Research Agent → findSimilarPapers → Synthesis Agent → gap detection → Writing Agent → latexEditText (caption) → latexSyncCitations (Shindo et al.) → latexCompile (PDF preview).

"Find code for SEM image analysis in lingual papillae papers"

Research Agent → citationGraph (Emura papers) → Code Discovery → paperExtractUrls → paperFindGithubRepo → githubRepoInspect (ImageJ scripts for papilla segmentation).

Automated Workflows

Deep Research workflow scans 50+ Emura-led papers for systematic review of mammal papillae, generating structured tables of papilla types by diet. DeepScan applies 7-step CoVe checkpoints to verify tiger vs sheep comparisons from Emura et al. (2004, 2000). Theorizer builds evolutionary models from papilla adaptations across taxa.

Frequently Asked Questions

What defines comparative histology of lingual papillae?

It compares filiform, fungiform, and circumvallate papillae structures via SEM and light microscopy across species to link morphology to diet (Emura et al., 2004).

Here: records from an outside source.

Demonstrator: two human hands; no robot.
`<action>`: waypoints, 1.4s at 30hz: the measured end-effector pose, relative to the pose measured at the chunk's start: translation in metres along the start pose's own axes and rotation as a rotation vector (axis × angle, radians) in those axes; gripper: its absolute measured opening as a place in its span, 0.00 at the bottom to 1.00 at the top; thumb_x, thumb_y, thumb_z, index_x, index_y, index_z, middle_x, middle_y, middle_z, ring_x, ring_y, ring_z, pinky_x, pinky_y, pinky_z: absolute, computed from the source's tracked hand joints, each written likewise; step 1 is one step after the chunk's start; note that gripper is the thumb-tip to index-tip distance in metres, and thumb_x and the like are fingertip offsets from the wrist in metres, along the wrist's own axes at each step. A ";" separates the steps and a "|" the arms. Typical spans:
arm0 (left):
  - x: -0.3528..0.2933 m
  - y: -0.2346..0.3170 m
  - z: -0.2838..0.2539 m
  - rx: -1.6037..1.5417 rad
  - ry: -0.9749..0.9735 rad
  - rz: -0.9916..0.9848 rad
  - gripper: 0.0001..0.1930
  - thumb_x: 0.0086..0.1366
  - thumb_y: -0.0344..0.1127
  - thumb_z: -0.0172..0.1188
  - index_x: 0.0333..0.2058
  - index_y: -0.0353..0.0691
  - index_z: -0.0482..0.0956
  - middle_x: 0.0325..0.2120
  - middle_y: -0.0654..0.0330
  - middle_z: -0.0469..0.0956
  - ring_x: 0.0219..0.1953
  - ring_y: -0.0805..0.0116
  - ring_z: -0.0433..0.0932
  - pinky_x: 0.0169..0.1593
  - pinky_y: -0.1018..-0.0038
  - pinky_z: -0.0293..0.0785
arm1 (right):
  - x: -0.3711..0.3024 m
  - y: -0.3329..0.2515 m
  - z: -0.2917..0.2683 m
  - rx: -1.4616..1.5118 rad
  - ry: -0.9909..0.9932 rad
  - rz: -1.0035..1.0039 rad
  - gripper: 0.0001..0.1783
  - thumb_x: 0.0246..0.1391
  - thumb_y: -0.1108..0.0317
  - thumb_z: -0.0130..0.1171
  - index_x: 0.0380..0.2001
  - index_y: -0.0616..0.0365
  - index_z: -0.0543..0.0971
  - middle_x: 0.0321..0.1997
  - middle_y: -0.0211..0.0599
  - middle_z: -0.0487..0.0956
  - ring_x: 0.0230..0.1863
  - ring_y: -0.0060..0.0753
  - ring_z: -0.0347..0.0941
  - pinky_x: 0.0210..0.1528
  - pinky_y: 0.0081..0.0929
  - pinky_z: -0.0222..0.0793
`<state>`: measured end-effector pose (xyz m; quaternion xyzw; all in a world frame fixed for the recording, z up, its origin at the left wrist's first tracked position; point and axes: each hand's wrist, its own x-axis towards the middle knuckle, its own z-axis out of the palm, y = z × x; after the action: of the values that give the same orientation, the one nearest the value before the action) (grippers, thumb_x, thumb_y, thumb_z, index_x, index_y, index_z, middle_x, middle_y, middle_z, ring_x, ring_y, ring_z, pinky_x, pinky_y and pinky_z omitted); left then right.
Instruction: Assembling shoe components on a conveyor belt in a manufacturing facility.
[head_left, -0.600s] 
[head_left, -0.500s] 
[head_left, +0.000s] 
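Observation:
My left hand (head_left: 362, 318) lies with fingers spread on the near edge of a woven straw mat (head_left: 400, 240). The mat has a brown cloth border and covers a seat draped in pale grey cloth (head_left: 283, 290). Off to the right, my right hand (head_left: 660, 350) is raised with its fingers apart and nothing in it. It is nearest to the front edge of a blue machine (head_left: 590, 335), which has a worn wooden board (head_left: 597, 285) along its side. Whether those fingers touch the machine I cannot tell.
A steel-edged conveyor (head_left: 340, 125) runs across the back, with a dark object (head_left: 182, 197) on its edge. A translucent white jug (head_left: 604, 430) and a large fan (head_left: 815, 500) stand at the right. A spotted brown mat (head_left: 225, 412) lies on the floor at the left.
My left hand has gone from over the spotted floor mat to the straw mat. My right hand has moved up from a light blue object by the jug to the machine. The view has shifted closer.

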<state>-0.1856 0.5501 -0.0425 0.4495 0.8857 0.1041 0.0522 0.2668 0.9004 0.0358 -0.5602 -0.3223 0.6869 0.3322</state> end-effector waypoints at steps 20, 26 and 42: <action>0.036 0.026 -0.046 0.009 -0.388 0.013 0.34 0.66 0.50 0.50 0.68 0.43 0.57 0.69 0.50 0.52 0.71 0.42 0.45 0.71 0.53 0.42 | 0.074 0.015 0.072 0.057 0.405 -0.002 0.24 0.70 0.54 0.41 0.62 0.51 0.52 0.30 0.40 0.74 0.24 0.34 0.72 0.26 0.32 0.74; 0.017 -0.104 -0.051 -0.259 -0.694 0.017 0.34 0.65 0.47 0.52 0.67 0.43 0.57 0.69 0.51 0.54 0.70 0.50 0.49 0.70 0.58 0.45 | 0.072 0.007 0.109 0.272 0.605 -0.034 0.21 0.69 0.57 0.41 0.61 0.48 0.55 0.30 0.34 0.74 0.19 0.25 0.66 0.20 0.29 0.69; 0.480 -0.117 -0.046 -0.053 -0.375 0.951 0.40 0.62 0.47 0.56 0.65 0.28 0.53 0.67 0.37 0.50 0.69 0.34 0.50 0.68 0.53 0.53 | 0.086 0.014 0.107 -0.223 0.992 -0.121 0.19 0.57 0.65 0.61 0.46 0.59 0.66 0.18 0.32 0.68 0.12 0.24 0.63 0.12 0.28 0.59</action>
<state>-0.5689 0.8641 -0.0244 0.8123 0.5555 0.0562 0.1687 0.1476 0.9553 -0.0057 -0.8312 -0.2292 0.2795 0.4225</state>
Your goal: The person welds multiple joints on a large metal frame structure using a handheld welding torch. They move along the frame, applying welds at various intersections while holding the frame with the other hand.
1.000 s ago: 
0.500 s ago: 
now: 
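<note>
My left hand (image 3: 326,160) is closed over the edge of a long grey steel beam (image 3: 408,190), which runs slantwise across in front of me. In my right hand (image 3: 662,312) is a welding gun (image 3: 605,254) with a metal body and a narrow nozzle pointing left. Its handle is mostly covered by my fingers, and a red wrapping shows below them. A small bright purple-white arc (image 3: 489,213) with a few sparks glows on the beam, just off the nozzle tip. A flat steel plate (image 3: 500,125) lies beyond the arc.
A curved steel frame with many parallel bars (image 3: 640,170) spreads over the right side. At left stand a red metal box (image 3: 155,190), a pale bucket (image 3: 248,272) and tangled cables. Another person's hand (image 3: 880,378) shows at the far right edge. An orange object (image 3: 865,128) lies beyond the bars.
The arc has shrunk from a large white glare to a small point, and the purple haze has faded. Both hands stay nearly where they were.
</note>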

What are main methods used?

Scanning electron microscopy visualizes surface topology; light microscopy examines connective tissue cores (Shindo et al., 2006).

What are key papers?

Emura et al. (2004) on tiger (64 citations), Emura et al. (2000) on barbary sheep (59 citations), Shindo et al. (2006) on beaver (52 citations).

What open problems exist?

Quantitative diet-papillae models and reptile/bird comparisons lack depth; multi-omics integration is absent (El-Bakary and Abumandour, 2017).